Output the whole listing exactly, with no pictures.

====== PROVIDED MATERIAL ======

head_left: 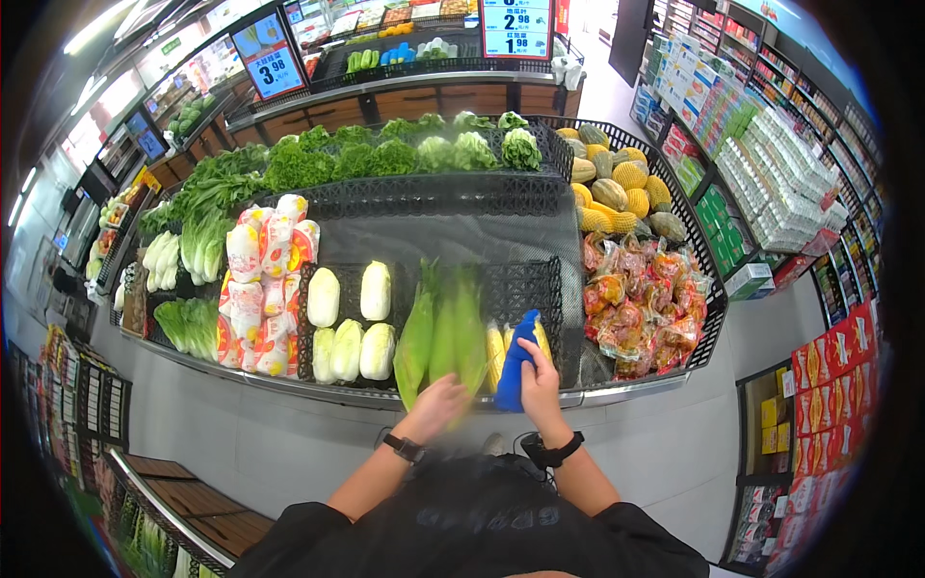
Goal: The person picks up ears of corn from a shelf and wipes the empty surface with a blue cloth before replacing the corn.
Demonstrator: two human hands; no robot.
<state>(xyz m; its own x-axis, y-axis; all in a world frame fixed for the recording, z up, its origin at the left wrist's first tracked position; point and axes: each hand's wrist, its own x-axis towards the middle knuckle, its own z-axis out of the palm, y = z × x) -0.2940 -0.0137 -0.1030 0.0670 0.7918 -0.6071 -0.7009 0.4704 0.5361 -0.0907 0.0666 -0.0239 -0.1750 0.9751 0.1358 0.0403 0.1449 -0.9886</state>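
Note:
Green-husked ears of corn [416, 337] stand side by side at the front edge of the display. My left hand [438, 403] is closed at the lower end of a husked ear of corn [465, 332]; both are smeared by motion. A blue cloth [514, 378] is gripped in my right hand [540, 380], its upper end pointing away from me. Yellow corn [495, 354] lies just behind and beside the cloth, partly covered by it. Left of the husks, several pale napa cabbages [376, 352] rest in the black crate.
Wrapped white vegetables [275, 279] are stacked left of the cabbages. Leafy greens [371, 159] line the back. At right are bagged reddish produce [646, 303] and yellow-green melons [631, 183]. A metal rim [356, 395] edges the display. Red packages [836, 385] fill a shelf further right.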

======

▶ **EXERCISE RESPONSE**:
head_left: 
Goal: The person picks up ears of corn from a shelf and wipes the empty surface with a blue cloth before replacing the corn.
Demonstrator: two human hands; no robot.
<state>(xyz m; its own x-axis, y-axis; all in a world frame fixed for the recording, z up, its origin at the left wrist's first tracked position; point and axes: each hand's wrist, its own x-axis towards the middle knuckle, its own z-axis out of the palm, y = z × x) -0.2940 -0.0137 -0.1030 0.0670 0.7918 -0.6071 -0.7009 0.4704 0.5361 -0.0907 0.0666 -0.0239 -0.1750 0.9751 0.1358 0.0403 0.1449 -0.9886</state>
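Note:
Green-husked ears of corn [416, 337] stand side by side at the front edge of the display. My left hand [438, 403] is closed at the lower end of a husked ear of corn [465, 332]; both are smeared by motion. A blue cloth [514, 378] is gripped in my right hand [540, 380], its upper end pointing away from me. Yellow corn [495, 354] lies just behind and beside the cloth, partly covered by it. Left of the husks, several pale napa cabbages [376, 352] rest in the black crate.
Wrapped white vegetables [275, 279] are stacked left of the cabbages. Leafy greens [371, 159] line the back. At right are bagged reddish produce [646, 303] and yellow-green melons [631, 183]. A metal rim [356, 395] edges the display. Red packages [836, 385] fill a shelf further right.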

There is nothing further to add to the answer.